■ RECORDS FOR THE TASK:
- - - - -

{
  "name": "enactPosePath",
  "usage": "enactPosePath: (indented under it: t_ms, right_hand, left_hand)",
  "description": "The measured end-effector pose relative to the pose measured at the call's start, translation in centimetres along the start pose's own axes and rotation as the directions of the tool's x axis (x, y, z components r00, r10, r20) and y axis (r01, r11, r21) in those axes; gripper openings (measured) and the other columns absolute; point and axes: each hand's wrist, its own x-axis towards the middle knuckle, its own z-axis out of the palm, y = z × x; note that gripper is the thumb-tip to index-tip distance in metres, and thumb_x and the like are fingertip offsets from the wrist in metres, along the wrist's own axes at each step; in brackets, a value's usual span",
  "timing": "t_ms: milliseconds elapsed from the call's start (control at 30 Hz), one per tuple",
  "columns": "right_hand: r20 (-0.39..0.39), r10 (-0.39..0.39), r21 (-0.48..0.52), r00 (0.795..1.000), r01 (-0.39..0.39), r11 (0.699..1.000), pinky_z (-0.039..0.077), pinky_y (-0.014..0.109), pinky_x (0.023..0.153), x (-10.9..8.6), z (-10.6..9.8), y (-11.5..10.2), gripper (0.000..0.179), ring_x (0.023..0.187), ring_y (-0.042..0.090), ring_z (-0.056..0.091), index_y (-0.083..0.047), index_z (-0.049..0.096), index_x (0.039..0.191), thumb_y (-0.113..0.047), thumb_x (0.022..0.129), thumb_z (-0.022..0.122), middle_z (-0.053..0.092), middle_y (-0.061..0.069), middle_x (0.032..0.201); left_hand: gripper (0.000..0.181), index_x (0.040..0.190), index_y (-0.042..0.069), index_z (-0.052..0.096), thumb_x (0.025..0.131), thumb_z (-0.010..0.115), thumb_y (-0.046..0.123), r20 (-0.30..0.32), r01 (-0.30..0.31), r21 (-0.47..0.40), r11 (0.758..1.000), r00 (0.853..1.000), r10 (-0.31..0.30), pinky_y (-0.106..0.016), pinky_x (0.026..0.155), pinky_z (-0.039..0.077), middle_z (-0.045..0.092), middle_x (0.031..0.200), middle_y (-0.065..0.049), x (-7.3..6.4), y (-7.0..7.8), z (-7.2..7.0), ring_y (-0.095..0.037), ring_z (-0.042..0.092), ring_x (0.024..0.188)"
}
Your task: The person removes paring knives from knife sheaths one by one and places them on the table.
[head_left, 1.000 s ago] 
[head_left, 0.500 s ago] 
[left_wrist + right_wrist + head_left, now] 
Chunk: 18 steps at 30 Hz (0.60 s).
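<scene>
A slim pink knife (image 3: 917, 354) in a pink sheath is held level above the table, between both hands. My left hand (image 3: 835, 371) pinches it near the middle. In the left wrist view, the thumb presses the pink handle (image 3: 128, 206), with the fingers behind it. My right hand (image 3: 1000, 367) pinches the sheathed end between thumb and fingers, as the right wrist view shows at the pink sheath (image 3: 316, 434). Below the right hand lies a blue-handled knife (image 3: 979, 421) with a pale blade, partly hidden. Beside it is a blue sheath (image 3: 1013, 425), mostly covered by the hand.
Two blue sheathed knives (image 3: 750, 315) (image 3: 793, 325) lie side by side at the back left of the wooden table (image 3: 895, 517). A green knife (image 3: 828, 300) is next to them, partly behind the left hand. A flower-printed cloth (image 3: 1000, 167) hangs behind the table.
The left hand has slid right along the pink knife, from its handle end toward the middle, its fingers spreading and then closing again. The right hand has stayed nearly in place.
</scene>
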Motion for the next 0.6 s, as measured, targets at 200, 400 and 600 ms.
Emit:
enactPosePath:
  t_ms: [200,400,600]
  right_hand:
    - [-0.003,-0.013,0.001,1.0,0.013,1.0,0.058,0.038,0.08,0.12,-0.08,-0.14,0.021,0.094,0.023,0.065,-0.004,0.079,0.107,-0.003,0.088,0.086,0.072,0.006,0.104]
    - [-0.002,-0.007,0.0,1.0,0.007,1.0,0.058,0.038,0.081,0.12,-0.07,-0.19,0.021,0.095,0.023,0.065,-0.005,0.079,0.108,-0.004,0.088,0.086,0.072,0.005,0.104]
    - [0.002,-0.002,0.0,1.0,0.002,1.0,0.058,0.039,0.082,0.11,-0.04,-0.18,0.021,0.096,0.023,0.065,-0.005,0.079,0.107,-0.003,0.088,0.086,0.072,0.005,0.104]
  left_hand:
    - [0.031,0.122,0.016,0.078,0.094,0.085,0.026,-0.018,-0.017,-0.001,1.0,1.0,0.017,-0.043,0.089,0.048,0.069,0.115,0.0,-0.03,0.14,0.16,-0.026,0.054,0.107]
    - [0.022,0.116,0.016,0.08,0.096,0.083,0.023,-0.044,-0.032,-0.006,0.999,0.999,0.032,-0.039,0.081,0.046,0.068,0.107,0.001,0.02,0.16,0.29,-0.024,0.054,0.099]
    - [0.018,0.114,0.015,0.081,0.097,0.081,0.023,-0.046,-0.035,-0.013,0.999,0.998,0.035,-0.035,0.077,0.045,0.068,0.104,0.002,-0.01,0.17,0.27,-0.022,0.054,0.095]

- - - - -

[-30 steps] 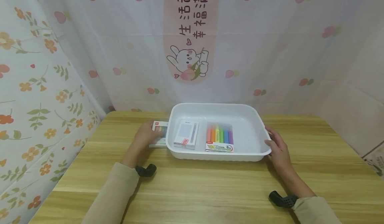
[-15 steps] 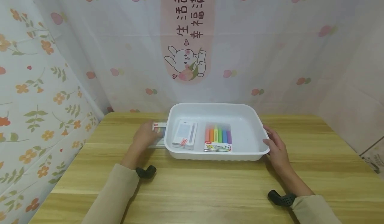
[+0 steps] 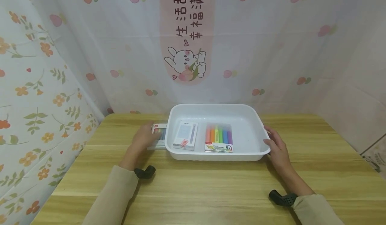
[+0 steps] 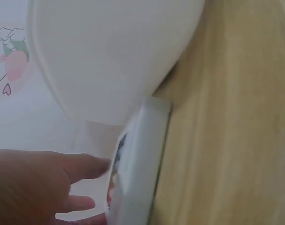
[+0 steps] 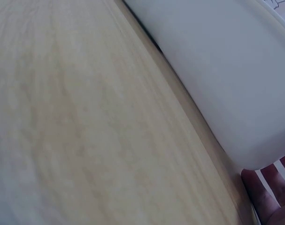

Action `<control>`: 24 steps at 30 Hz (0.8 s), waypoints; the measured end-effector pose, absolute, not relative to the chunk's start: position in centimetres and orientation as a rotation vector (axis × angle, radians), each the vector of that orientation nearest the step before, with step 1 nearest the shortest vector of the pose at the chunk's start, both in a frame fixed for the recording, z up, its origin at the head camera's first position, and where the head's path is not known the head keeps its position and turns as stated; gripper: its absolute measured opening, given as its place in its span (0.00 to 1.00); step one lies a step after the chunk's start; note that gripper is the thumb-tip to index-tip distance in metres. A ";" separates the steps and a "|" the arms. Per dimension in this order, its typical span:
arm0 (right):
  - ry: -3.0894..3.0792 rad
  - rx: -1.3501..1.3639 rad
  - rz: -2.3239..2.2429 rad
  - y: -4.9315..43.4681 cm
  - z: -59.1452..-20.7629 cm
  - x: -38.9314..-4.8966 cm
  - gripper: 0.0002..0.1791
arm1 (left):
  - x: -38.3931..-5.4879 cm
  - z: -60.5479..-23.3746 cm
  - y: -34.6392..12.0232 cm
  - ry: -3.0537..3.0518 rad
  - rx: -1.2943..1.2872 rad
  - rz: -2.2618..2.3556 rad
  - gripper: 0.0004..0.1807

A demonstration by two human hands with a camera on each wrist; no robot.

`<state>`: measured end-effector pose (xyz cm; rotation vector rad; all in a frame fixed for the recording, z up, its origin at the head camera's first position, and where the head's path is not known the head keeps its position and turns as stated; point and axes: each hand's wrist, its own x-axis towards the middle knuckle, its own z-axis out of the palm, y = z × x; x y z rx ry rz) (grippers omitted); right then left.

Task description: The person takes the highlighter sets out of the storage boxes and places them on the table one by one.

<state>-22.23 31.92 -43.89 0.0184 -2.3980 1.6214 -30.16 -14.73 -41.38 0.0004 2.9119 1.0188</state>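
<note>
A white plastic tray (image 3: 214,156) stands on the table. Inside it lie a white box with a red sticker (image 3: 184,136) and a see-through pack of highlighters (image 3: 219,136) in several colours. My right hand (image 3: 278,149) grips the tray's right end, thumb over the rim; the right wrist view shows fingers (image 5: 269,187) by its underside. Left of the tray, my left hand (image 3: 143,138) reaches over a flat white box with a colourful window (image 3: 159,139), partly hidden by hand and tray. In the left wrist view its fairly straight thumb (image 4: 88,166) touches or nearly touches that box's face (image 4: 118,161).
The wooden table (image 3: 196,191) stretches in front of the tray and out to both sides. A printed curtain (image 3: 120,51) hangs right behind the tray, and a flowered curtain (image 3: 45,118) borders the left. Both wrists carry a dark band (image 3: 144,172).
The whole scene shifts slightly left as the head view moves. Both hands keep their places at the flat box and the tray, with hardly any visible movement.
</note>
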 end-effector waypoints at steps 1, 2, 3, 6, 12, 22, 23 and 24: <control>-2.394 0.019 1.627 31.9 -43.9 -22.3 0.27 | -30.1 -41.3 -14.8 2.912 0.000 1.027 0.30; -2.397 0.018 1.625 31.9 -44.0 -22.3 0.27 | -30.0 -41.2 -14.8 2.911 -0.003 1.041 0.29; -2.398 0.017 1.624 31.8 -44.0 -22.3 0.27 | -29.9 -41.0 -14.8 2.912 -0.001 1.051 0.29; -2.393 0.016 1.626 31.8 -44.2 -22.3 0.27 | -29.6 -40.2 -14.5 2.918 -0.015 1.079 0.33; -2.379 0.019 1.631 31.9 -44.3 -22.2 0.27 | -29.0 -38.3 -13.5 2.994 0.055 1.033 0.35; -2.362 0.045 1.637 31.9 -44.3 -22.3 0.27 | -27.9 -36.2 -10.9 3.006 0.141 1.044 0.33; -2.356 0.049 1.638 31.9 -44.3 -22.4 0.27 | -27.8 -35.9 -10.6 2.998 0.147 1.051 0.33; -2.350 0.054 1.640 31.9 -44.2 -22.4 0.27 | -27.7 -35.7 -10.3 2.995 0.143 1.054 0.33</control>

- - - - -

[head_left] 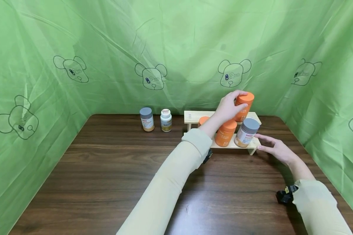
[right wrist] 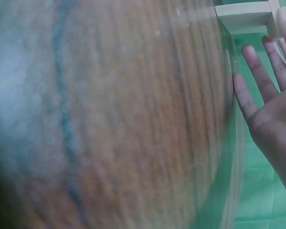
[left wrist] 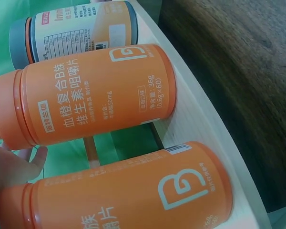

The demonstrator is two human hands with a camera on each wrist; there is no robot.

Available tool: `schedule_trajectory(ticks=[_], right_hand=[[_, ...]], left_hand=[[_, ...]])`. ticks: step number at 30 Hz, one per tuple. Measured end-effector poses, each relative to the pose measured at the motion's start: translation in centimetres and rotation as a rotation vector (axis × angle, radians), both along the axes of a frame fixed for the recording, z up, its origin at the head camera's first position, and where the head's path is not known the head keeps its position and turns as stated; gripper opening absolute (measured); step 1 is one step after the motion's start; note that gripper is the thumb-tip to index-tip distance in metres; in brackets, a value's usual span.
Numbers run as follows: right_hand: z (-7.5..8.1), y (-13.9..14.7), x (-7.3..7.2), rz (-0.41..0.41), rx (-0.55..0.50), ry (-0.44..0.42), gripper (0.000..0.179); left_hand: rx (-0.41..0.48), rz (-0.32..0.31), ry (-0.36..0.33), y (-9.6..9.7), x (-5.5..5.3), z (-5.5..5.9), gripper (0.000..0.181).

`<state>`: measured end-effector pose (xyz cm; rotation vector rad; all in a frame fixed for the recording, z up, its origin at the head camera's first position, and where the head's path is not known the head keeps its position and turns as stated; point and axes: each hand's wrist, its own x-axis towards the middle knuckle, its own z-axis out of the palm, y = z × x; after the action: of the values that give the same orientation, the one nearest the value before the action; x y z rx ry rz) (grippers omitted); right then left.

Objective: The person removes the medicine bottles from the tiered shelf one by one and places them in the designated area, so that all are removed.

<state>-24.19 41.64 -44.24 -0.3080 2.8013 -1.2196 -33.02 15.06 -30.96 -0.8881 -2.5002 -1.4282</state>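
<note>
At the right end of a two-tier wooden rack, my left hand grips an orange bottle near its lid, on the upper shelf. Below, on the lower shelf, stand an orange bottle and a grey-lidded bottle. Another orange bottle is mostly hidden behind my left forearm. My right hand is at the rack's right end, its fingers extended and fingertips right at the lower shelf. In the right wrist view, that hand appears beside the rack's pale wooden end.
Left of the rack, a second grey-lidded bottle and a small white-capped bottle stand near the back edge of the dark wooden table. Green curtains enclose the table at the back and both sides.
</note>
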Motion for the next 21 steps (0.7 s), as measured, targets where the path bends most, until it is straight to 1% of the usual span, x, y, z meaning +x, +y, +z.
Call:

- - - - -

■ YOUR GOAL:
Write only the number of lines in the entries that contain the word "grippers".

■ RESPONSE AREA:
2